Would the Buccaneers be in the market for such a tight end. It's certainly possible, but it would have been much more likely if they hadn't gotten their targeted player, Stocker, in the draft. If Winslow and Stocker are expected to get the vast majority of the playing time for the position in 2011, then it would be surprising to see the team make any significant investment in a player to fight for the third spot. Consider also that the team believes there is NFL potential in Hardy, Purvis and Overbay, and thus there is already a good amount of competition for that spot.

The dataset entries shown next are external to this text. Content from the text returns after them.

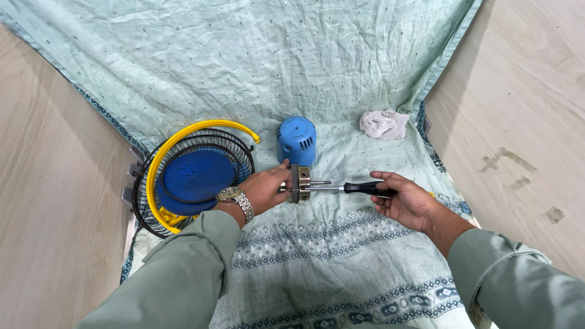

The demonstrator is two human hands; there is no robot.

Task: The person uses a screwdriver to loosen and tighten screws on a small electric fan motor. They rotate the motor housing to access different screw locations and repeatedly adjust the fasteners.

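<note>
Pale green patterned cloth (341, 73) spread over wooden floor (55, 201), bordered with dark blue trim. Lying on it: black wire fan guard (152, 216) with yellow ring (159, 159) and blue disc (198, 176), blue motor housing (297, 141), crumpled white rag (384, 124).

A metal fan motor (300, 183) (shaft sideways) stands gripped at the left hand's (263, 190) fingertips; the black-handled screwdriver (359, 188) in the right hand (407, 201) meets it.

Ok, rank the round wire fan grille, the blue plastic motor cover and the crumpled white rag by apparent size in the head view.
1. Round black wire fan grille, clearly largest.
2. Blue plastic motor cover and crumpled white rag look about alike; the rag lies slightly farther away, so no ranking.
</note>
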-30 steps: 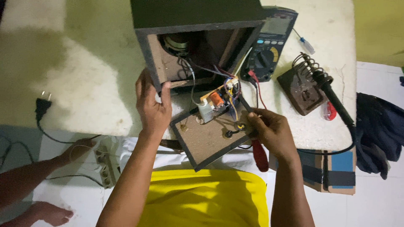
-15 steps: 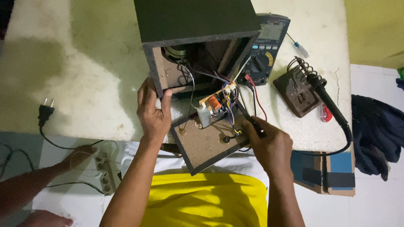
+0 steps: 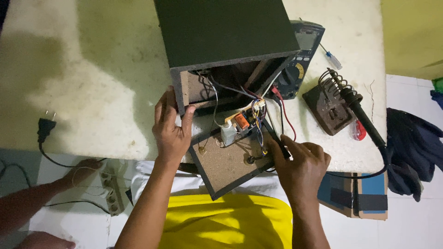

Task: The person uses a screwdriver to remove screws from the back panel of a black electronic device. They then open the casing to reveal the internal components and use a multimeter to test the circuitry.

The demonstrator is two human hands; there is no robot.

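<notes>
Head view, dark speaker cabinet (image 3: 221, 32) upper centre on pale table (image 3: 92, 83), left hand (image 3: 171, 129) gripping its open front edge, right hand (image 3: 300, 163) lower right clenched around a thin tool, touching wired back panel (image 3: 230, 166), multimeter (image 3: 300, 60) and soldering iron (image 3: 360, 115) to the right

matt dark speaker box (image 3: 221, 27) of rough chipboard; raw fibrous back panel (image 3: 228, 166); scuffed, stained pale table (image 3: 92, 69); glossy plastic multimeter (image 3: 300, 55).
</notes>
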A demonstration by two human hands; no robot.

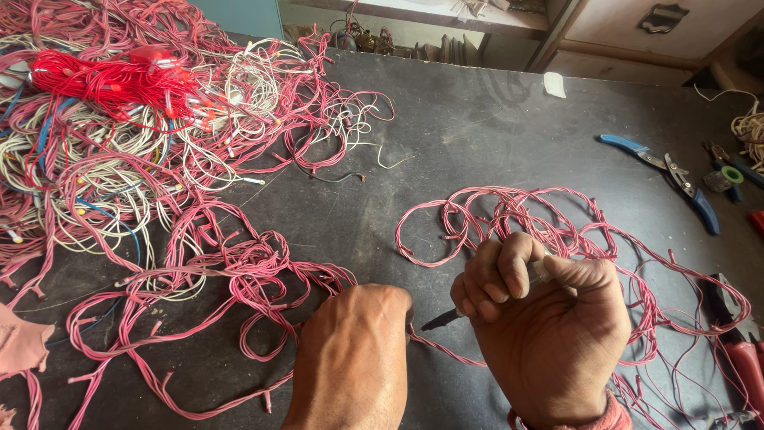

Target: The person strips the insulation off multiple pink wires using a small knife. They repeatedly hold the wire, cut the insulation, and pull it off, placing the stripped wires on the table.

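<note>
Our right hand [549, 326] closes its grip on a dark-tipped tool [446, 318] pointing toward eight o'clock; our fisted left hand [354, 350] grips pink twisted wire [446, 350] on the tabletop [477, 127].

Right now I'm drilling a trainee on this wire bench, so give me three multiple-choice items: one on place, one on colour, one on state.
1. Where do the blue-handled pliers lie?
A. upper right of the tabletop
B. under the big wire pile
C. in the left hand

2. What colour is the tight bundle on top of that pile?
A. green
B. bright red
C. black

3. How is the right hand?
A. flat and open
B. out of view
C. closed around a thin tool

Answers: 1 A, they rest apart from both hands; 2 B, it stands out red; 3 C, the dark tip pokes from the fist.
</note>
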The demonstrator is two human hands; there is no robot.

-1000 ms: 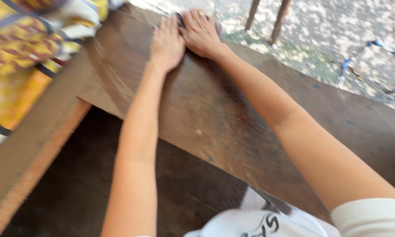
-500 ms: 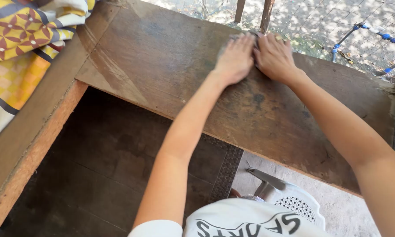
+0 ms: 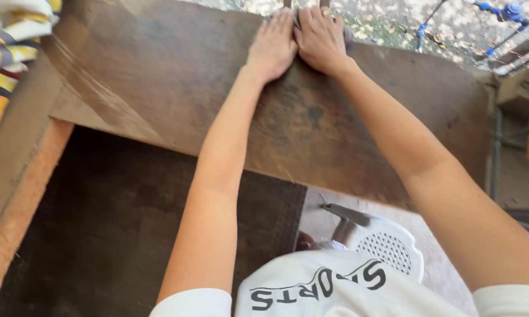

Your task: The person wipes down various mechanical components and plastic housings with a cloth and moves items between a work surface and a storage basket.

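On the brown wooden board (image 3: pixel 346 129) both hands (image 3: pixel 297 44) press flat, side by side, on a grey cloth (image 3: pixel 346 36) — patterned fabric (image 3: pixel 9 53) far left.

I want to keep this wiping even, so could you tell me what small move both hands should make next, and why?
Probably draw both hands back toward the body. The left hand and right hand press a grey cloth at the far edge of the wooden board, so little board seems left ahead.

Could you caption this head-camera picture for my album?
Left hand and right hand press a grey cloth side by side at the wooden board's far edge.
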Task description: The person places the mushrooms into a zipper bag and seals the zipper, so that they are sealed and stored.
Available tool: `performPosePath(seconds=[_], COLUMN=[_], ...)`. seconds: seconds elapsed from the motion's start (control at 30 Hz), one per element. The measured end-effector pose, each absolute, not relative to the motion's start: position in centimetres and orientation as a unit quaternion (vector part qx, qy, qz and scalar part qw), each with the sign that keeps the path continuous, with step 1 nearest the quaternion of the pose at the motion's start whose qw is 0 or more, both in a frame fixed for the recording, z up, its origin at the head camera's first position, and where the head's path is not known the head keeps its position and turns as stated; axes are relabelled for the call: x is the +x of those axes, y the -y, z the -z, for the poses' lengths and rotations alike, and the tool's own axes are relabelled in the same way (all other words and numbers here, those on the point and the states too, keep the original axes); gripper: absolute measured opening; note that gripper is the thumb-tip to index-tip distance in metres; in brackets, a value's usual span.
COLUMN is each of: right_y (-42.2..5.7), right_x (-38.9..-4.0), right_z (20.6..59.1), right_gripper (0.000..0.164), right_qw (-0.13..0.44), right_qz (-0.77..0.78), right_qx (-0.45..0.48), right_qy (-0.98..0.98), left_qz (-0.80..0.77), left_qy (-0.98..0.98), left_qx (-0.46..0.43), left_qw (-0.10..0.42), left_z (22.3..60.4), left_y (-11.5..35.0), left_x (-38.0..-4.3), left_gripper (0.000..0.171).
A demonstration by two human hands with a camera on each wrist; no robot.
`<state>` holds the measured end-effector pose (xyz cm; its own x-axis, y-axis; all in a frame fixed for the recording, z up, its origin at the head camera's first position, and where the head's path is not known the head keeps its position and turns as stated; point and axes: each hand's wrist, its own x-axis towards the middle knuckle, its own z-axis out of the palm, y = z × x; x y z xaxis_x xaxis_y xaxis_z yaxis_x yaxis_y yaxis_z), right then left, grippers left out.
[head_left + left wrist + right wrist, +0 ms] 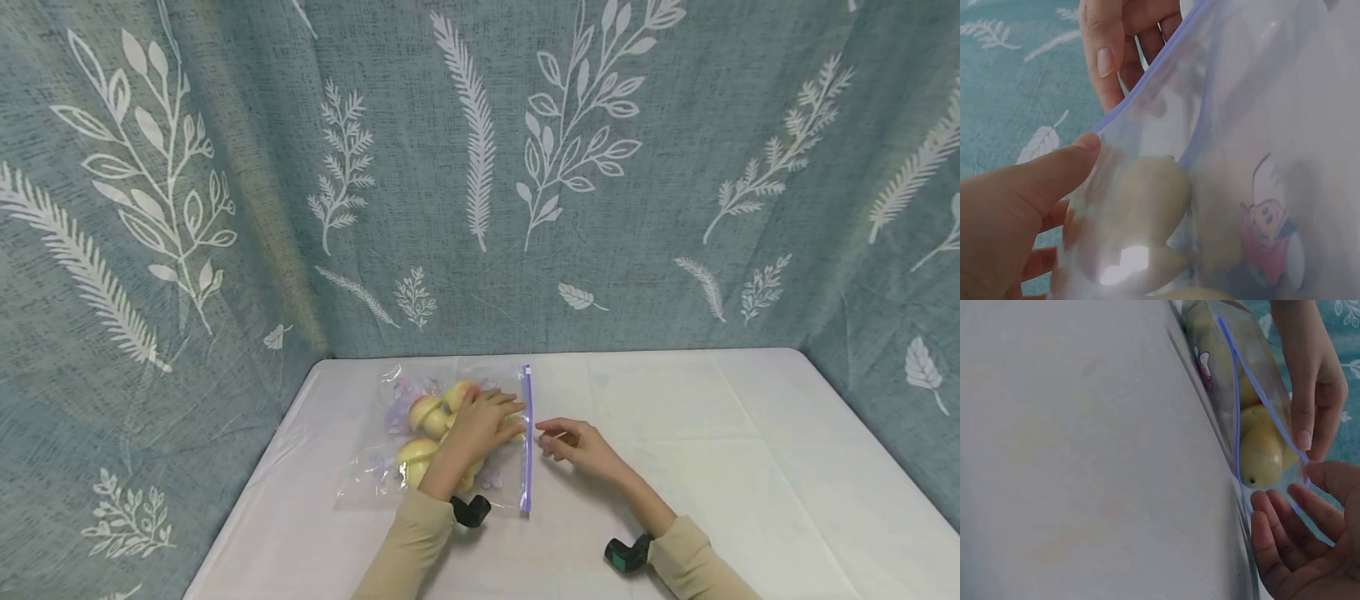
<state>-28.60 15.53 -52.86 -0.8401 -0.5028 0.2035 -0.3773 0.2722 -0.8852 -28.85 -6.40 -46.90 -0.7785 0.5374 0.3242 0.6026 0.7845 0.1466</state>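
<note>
A clear zip bag [360, 475] with a purple zip strip [527, 467] lies on the table, holding several yellow, pear-shaped fruits [417, 457], some blushed red. My left hand [480, 425] lies over the bag's fruit-filled part, fingers toward the strip. In the left wrist view, its thumb [1089, 141] pinches the bag's lip, with the other fingers behind the plastic. My right hand [581, 448] is at the strip's right side, fingers loosely bent; in the right wrist view its thumb [1329, 472] touches the lip. Between the purple edges [1237, 406] the mouth is parted.
The white-covered table [675, 467] extends right of the bag. A blue-green curtain [660, 292] with white leaf prints stands behind it and at both sides. Black wrist cameras [471, 511] sit at both sleeve cuffs.
</note>
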Motion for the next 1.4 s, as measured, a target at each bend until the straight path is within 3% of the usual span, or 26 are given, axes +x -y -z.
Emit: performPosePath(seconds=[0.3,0.53,0.8,1.4], right_y=[-15.1,-14.7,-14.8,-14.8], right_x=[-27.1,-25.3,-26.2,-25.3], right_z=[51.9,49.5,51.8,52.5], right_gripper=[0.028,0.025,0.024,0.026], right_qw=[0.079,0.103,0.108,0.168], right_qz=[0.517,0.523,0.508,0.492], right_qx=[-0.266,-0.268,-0.250,-0.237], right_qy=[-0.810,-0.803,-0.817,-0.821], left_qz=[0.051,0.002,-0.014,0.079], left_qy=[0.934,0.936,0.941,0.937], left_qx=[-0.327,-0.337,-0.334,-0.338], left_qw=[0.137,0.102,0.059,0.040], left_z=[45.9,44.4,43.5,43.9], left_y=[6.0,5.8,5.5,5.9], left_x=[-29.4,-29.7,-30.4,-33.8], left_gripper=[0.037,0.036,0.038,0.039])
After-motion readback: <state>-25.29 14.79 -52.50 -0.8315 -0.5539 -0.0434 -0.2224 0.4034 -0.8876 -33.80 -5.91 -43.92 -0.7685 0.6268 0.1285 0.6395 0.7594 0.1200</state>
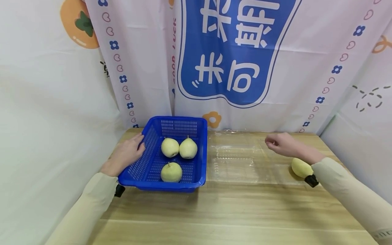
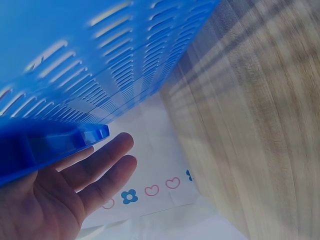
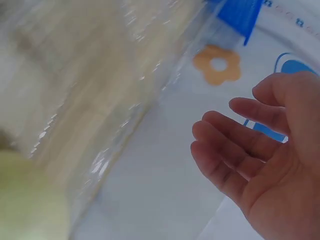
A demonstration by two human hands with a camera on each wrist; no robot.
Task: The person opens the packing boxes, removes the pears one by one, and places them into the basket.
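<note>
A blue plastic basket (image 1: 200, 170) with slotted walls holds three pale yellow-green pears, one being the front pear (image 1: 171, 172). My left hand (image 1: 127, 151) rests on its left rim; in the left wrist view the fingers (image 2: 107, 167) stretch out below the rim, and the thumb is hidden. Nothing is in my right hand (image 1: 283, 144), which hovers with loosely bent fingers above the right part of a clear plastic container (image 1: 234, 168). Another pear (image 1: 300, 167) lies at the container's right end, partly covered by my right wrist.
The wooden table (image 1: 220, 211) runs back to a printed white curtain (image 1: 147, 68), which also hangs on both sides. The basket stands close beside the clear container's left edge.
</note>
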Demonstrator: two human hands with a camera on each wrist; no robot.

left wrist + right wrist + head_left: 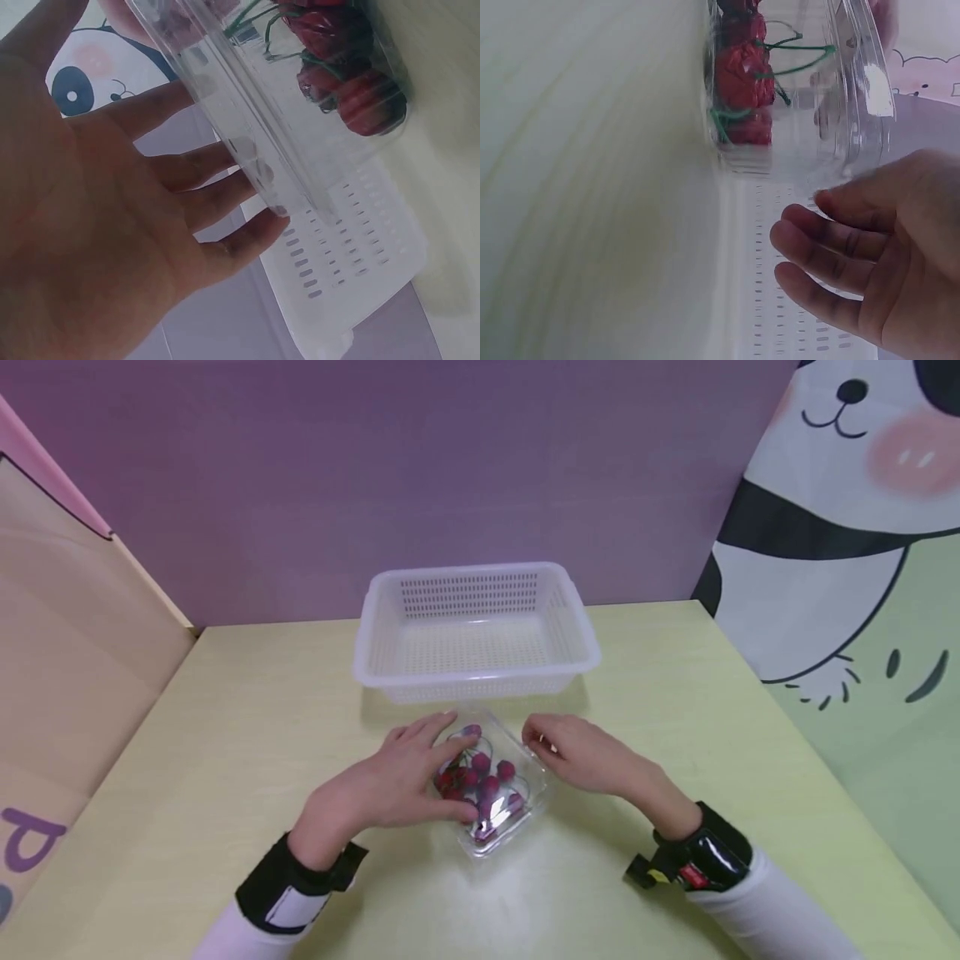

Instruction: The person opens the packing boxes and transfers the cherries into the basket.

On the other hand, there could be a few tight ends of note on the market this year, once it is finally open for business. Lewis would have been the cream of the crop but the Jaguars unsurprisingly used the franchise tag on him to keep him around. Still Oakland's Zach Miller quietly had a strong season in 2010 (60 catches, five TDs) and is an underrated player who could help a lot of teams. Houston's Owen Daniels was injured for much of 2010 but has been a prolific pass-catcher in the past and could be on some team's radar.
Buccaneers' Free Agency History at Tight End:
The Buccaneers have had more hits than misses in this department since the first CBA went into effect in 1993, though the top two TE acquisitions in team history were both made via trade. Four-time Pro Bowler Jimmie Giles came over from Houston in a 1978 deal that sent the top overall draft pick (Earl Campbell) to the Oilers and brought back the pick that became Doug Williams. Winslow cost the Bucs a second-round pick in what was new General Manager Mark Dominik's first big acquisition.
However, free agent pickups at tight end along the way have included Jackie Harris, Ken Dilger and Rickey Dudley. Harris, who came over as a rare restricted free agent from Green Bay in 1994, was the Bucs' leading pass-catcher in 1995 with 62 grabs for 751 yards. Dilger and Dudley weren't quite as prolific, but they were both signed in the spring of 2002 and they became the team's 1-2 punch at the position during the Super Bowl year. The Bucs have also had success with Gilmore (2008), Anthony Becht (2005) and, in a somewhat different manner, Dave Moore. One of the more popular players in team history, Moore started a long and productive Buccaneers career in 1992 when he came over midseason after being released by the Miami Dolphins.
Final Tight End Analysis:
Dominik and Morris have thoroughly reworked the Buccaneers' tight end position since taking over in 2009. In 2008, the depth chart at the position featured former 2005 draft pick as the starter, backed up by Gilmore and Stevens. Smith was traded away after the acquisition of Winslow, who has given the team more juice at the position in any two-year stretch since the days of Giles. Gilmore and, to a lesser extent, Stevens stayed on and contributed the last two seasons behind Winslow but the latter is now gone and the former is a pending free agent, as mentioned.
The second big move Dominik and Morris made at the tight end position was the drafting of Stocker this past April, assuming he is as much of an impact player as the team believes he can be. Stocker will have to prove that true, of course, but it seems certain that he will get plenty of opportunities to do so. Hardy's immediate role is less certain – though he is thought to be a capable contributor on special teams, which could increase his chances – but he is obviously an intriguing talent worth watching.
The Buccaneers have a clear plan in place at the tight end position heading into 2011. It's success depends on the continued health of Winslow and the ability of Stocker to live up to the team's expectations. Neither is certain, of course, but if it does work out the tight end position will be enjoyable to watch in 2011.